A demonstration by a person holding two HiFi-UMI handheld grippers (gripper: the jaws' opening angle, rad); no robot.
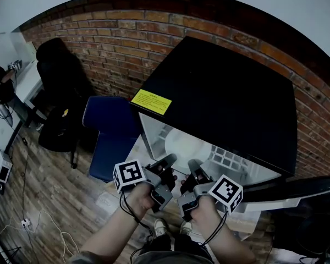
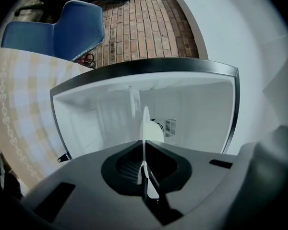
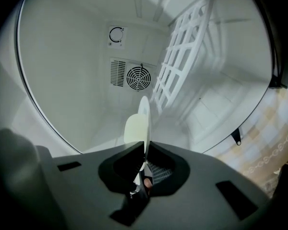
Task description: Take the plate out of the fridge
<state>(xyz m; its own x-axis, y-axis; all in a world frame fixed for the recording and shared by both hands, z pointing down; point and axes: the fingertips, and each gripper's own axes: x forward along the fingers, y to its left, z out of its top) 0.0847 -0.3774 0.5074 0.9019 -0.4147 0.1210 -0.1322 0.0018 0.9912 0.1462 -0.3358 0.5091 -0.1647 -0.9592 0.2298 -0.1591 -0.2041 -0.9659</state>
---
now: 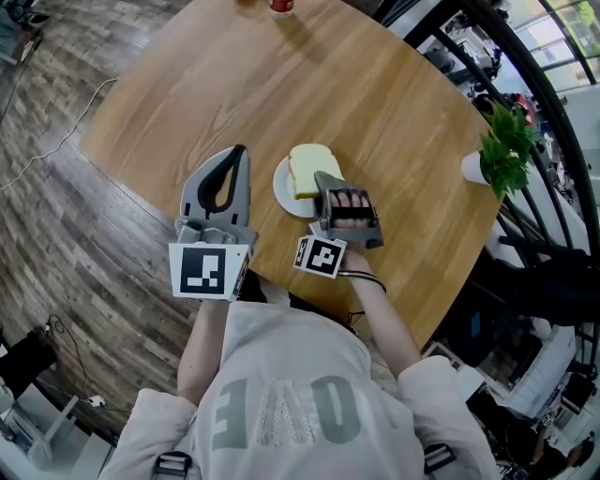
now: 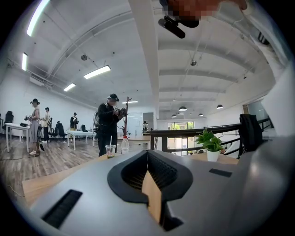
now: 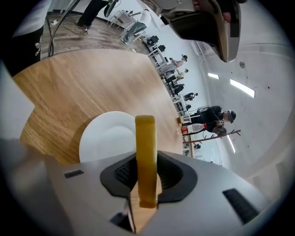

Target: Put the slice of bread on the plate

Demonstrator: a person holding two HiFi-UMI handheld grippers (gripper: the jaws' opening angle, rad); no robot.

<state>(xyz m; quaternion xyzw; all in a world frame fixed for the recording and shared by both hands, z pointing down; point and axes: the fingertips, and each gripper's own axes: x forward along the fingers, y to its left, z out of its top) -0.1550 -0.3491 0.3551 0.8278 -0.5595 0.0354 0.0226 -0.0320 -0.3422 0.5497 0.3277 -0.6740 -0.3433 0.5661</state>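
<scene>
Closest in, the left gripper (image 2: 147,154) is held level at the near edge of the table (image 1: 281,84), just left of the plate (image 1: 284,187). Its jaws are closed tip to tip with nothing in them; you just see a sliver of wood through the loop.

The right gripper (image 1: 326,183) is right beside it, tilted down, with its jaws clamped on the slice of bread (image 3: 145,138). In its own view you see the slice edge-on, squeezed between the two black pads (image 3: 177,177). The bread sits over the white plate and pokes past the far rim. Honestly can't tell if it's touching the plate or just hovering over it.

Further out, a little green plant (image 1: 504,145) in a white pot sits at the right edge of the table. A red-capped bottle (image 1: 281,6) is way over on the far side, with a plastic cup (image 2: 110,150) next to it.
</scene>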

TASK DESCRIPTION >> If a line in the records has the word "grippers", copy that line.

YOUR SOLUTION >>
A demonstration by a person holding two HiFi-UMI handheld grippers (gripper: the jaws' opening angle, rad); no robot.
Demonstrator: a person holding two HiFi-UMI handheld grippers (gripper: the jaws' opening angle, rad); no robot.

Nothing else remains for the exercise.